与持续快速增长的经济发展相对应的,是普通职工工资增长的迟滞——这种不对称、不同步的现象,已是无法回避的社会痛点。
有鉴于此,最近一段时期,低工资问题“集中式”地纳入了政策的视野:先是国务院国资委发出通知,要求各地方国资委和中央企业调查国有企业职工工资增长的有关情况;其后,劳动和社会保障部决定将采
取推动落实最低工资指导制度、建立健全工资集体协商制度等“五项措施”提高企业普通职工工资收入。在我省如火如荼推进的全面小康建设进程中,“使职工最低工资随经济发展相应增长”等一系列富民之举,正成为各地着力改善民生的一个刚性举措。

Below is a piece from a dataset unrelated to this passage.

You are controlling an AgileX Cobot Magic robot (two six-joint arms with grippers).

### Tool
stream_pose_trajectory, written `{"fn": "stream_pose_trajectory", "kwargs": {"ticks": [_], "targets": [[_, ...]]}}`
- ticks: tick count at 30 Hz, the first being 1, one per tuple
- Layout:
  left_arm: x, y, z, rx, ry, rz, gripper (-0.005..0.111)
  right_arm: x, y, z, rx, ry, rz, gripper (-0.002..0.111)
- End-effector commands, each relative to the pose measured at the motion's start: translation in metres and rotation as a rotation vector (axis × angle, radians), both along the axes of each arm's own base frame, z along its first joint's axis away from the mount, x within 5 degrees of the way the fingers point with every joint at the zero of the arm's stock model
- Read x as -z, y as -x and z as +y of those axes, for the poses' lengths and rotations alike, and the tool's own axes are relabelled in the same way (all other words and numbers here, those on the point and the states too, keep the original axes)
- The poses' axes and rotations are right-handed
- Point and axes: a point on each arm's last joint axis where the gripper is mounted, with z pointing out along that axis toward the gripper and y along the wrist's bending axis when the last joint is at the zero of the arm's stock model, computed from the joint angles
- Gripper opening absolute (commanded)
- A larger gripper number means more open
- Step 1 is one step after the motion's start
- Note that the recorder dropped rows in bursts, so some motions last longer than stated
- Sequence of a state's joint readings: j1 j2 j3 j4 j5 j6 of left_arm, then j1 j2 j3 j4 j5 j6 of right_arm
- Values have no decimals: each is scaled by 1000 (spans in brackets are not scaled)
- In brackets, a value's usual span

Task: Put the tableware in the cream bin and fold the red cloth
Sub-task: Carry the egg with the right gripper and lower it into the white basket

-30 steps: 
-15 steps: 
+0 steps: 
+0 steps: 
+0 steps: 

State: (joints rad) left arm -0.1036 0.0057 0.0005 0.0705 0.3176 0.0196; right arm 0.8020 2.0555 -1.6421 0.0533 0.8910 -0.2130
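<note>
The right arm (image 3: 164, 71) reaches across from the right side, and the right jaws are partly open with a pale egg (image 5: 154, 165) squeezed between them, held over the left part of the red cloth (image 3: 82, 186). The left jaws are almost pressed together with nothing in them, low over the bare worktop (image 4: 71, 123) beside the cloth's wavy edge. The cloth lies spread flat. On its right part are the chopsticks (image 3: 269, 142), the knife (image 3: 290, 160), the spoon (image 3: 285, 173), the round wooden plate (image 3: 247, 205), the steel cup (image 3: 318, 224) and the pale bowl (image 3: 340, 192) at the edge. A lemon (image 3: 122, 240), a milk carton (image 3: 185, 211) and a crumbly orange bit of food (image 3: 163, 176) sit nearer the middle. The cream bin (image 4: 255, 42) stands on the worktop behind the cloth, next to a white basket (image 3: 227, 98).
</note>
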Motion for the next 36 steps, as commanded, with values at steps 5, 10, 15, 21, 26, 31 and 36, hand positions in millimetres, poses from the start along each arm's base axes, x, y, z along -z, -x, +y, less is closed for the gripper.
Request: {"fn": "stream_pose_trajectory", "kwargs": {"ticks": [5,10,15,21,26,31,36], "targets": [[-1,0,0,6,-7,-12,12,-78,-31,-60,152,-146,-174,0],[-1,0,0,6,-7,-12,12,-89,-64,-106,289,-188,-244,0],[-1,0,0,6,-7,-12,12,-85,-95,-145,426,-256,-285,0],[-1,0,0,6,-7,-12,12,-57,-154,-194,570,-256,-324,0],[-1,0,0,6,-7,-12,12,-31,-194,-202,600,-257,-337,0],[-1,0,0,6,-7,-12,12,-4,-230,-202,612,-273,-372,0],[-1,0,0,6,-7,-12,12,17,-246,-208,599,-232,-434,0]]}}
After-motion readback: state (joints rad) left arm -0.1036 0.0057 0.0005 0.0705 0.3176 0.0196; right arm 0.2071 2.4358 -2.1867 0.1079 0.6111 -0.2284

“低工资”问题由来已久,为何今天显得如此突出?因为,它已不单单是一种纯粹的经济现象。从民生的角度审视,被“低工资”所掩盖的某些失衡与弊病,在很大程度上正在挑战社会和谐。
老实说,劳动力廉价,事实上是吸引外资的一个重要原因。“劳动力廉价优势”的正效应不可否认。问题在于,如果就经济问题谈经济,这个“优势”似乎值得骄傲。但是,再进一步追问就骄傲不起来了。发展经济的落脚点是什么?经济发展的最终目的又是什么?如果一个地区的经济长期以较快速度增长而工人的工资水平却没有相应提高,进而导致工人的生活水平得不到改善,进一步的发展需求也受到限制,这样的经济发展,即使称得上有效率,也绝对谈不上公平,却极有可能蹈入“有增长、无发展”陷阱!
低工资水平只是在经济发展初期或者经济发展较慢情况下的一种“倒逼”的结果。然而,并非一成不变。有专家称,劳动力价格低廉的优势会随着中国的发展,逐步向技术优势和管理、体制、竞争优势转变,这个转变也是发展进程“催逼”的。
因此,在收益于廉价劳动力的时候,我们必须警惕一种现象,即著名的“贫困化的贸易增长”理论所告诫的——如果一个国家是以劳力超低价来刺激出口,那么出口越多,出口国生产者得到的收益越少,这个出口国也就会越贫穷。
何况,任由“低工资”低下去,可能形成不良循环:收入是消费需求的主要决定因素,当收入水平较低时,人们的购买力较低,消费率就较低,这意味着消费品市场将会受到严重影响;不仅如此,消费率偏低,会使快速增长的投资最终失去需求支撑,以至造成经济失衡。世界银行今年2月发布的一份报告也认为,工资水平跟不上经济发展速度,造成了中国消费的长期低迷。问题还在于,在农村劳动力转移与城市化进程方面,外出农民的收入要比留在原地的高30%以上,农民才会迁移城市,若工资水平低到这一比例之下,单从成本上考虑,农民工就会返回农村,这显然不利于城市化进程。
尤其是,从身边的“民工荒”到周边发展中国家的经济崛起,都在发出一个强烈信号——低工资经济是很容易被模仿和复制的经济。一旦参与这种经济模式的经济体增多,那么经济体之间竞争的日趋激烈就会不断“摊薄”原先本不丰厚的利润。
提高工资是解决上述种种隐性问题的“扣子”。这既是改善民生之要,也是科学发展之需。
关注普通工人的收入,不该只被看作是一个道德命题,更应该被放置到民生的高度去认识。走出“低工资”的迷雾,让人民群众在经济增长中得到实利,乃是共建和谐、共享和谐的题中应有之义。